The lines to repeat are those below from the one containing "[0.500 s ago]" down to the one containing "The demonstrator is", both included; reproduce them exactly and nothing else.

....

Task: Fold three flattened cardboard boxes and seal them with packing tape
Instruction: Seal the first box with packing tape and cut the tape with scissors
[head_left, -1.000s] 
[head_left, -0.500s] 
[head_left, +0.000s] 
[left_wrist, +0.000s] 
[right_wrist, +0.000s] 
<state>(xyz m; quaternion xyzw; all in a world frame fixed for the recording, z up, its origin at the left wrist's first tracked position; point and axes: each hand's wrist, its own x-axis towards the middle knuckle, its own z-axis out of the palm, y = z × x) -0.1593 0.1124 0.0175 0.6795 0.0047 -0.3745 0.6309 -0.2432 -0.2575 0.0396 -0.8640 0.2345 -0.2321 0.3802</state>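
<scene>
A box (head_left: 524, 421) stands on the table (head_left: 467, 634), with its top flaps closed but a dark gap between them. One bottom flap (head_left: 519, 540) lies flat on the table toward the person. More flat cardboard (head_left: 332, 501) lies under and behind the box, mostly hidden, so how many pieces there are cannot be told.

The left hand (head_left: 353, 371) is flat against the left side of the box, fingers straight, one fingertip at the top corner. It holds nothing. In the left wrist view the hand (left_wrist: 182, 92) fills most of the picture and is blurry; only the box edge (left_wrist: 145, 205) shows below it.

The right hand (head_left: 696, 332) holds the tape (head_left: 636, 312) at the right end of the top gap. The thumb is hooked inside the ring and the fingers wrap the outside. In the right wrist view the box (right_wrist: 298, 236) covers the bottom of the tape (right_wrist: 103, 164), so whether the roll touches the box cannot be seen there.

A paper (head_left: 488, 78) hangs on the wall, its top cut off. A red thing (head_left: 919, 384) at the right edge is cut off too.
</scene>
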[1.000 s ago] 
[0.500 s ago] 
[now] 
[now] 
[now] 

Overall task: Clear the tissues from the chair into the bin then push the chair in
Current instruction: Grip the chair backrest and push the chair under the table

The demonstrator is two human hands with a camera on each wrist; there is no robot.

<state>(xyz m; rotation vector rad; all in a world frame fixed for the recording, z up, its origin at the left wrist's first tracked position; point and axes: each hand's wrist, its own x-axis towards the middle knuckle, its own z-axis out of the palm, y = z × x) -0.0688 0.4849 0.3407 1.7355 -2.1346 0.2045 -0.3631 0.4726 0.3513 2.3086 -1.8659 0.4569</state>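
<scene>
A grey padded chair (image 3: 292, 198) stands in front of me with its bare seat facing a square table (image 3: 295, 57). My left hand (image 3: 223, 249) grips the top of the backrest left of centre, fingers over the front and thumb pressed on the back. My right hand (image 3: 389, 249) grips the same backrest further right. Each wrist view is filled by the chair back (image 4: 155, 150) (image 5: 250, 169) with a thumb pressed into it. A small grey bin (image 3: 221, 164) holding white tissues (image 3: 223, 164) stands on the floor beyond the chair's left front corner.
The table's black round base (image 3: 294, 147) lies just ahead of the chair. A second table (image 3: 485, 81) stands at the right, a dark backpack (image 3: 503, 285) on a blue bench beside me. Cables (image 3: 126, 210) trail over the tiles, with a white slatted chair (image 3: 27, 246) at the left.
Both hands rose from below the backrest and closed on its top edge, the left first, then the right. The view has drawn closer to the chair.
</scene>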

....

Written answer:
[0.500 s ago] 
[now] 
[now] 
[now] 

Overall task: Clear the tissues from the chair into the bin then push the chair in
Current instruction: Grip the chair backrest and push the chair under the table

The demonstrator is two human hands with a camera on each wrist; there is no robot.

The answer has been given, and the exercise is complete.